I saw Dogma in the theater when I was homeless and living in Bellingham Washington. A friend asked if I wanted to go and so since it was a movie and he was paying, I was all in. After seeing it, I GUESS I could see that there might be some things that people would take offense to, but I think if you take it as a whole, it's not really that offensive.
MORE AFTER THE BREAK
I viewed Dogma as less an attack on the Catholic Church or Christianity in general as it was a reminder of the hypocrisies that Smith viewed in his own faith. He had serious issues with aspects of his faith, as I'm sure many of us do, and he used his medium that he worked in to point those out, while also creating an entertaining film.
With Red State, just based on the name I knew would stir up trouble, at least politically. And then when I heard it was going to be allegedly based on the Westboro Baptist Church I was thinking, "Man, that Kevin Smith is a masochist". As more and more info came out about the movie, I was intrigued. He was self financing and self distributing the movie, as well as taking it on a cross country tour of movie screenings and Q&A's. This is definitely not the leit motif of movie making.
And people naturally I suppose bucked that decision, with some seemingly calling him arrogant, others calling him a liar (after he said he would auction off the rights to distribute the film, and then bought them himself for a dollar), but I think these people are simply looking for reasons to be mad. I have a little bit of that in me, admittedly, where sometimes it feels like I'm not happy unless I'm pissed off about something.
And some of these people DEFINITELY feel like they have a bug up their ass and just need to vent about someone, because some of the things being said bordered on obsessive, and the ensuing negative reviews seemed to be less about the movie being good or bad, but rather their own feelings about the director.
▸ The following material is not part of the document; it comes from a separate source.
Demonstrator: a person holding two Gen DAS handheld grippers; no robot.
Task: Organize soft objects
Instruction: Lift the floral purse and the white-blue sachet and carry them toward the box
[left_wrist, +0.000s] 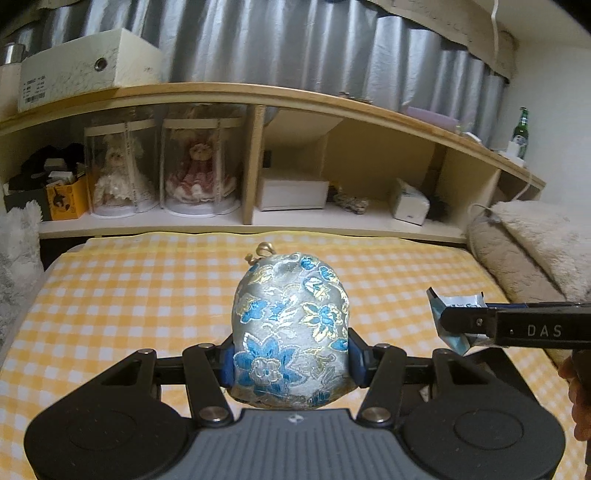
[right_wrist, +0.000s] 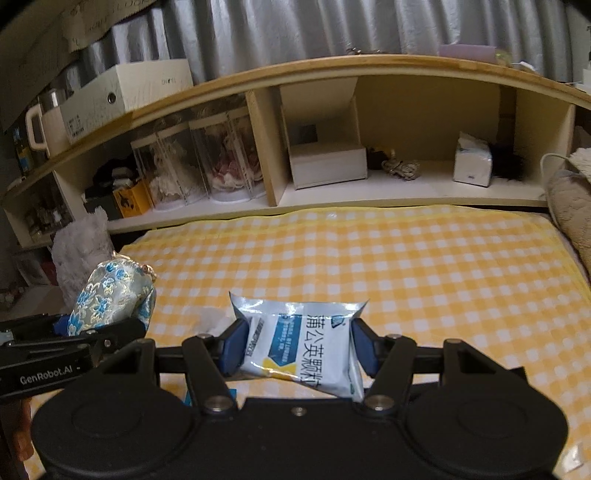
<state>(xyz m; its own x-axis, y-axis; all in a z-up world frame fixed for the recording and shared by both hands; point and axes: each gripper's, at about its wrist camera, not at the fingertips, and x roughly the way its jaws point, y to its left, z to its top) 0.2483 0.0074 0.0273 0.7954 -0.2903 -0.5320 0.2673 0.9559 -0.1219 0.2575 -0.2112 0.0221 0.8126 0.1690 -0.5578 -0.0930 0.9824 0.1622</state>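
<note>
A silver brocade pouch (left_wrist: 291, 328) with blue and gold flowers stands upright between the blue pads of my left gripper (left_wrist: 291, 363), which is shut on it above the yellow checked bed cover (left_wrist: 147, 295). In the right wrist view the same pouch (right_wrist: 110, 299) shows at the left, held by that gripper. My right gripper (right_wrist: 299, 349) is shut on a white and blue foil sachet (right_wrist: 306, 343) with printed characters. From the left wrist view the right gripper (left_wrist: 465, 325) reaches in from the right edge with the crumpled sachet (left_wrist: 448, 317) in it.
A wooden headboard shelf (left_wrist: 258, 96) runs behind the bed, holding two dolls in clear cases (left_wrist: 162, 170), a white box (left_wrist: 291, 190), a tissue pack (left_wrist: 408, 203) and a green bottle (left_wrist: 521, 129). A beige fluffy blanket (left_wrist: 535, 243) lies at the right; white fluffy fabric (right_wrist: 81, 243) at the left.
</note>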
One thing I noticed about the posters and the trailers, was that the director credit was Kevin's twitter account @ThatKevinSmith. I think that's appropriate, because I am sure a lot of people will be seeing the poster or seeing the trailers for it, particularly the redband trailer, and utter those exact words. "Wait... THAT Kevin Smith?"
This is virgin territory for Smith, who has made his career by creating comedy films that had a pretty set demographic that it was aiming for. With Red State, Smith has stepped out of the shadow that he had cast for himself, and decided to try something new. The great ones, whether actors, directors, musicians, artists, writers, or whatever have all done this. Stepped out of the comfort zone that they have created for themselves, and ventured out into the great unknown. Much like Truman Burbank, tearing through the wall that was the limitations of his world, despite not knowing what was on that other side awaiting him, Smith has ventured out from the safe haven that is the comedy genre.
And in the process he has done something remarkable: As is the case often when someone just has the balls to step out and try something unexpected, he succeeded. He's created a film that is really difficult to categorize. It's classified as a "Horror" film, and Smith himself has referred to it as so, and yet it's not your typical straightforward horror film. There are the horror elements to it, namely the unsuspecting teens trying to get their rocks off, only to find themselves in terrorizing circumstances, yet that's where the similarities to other horror films end.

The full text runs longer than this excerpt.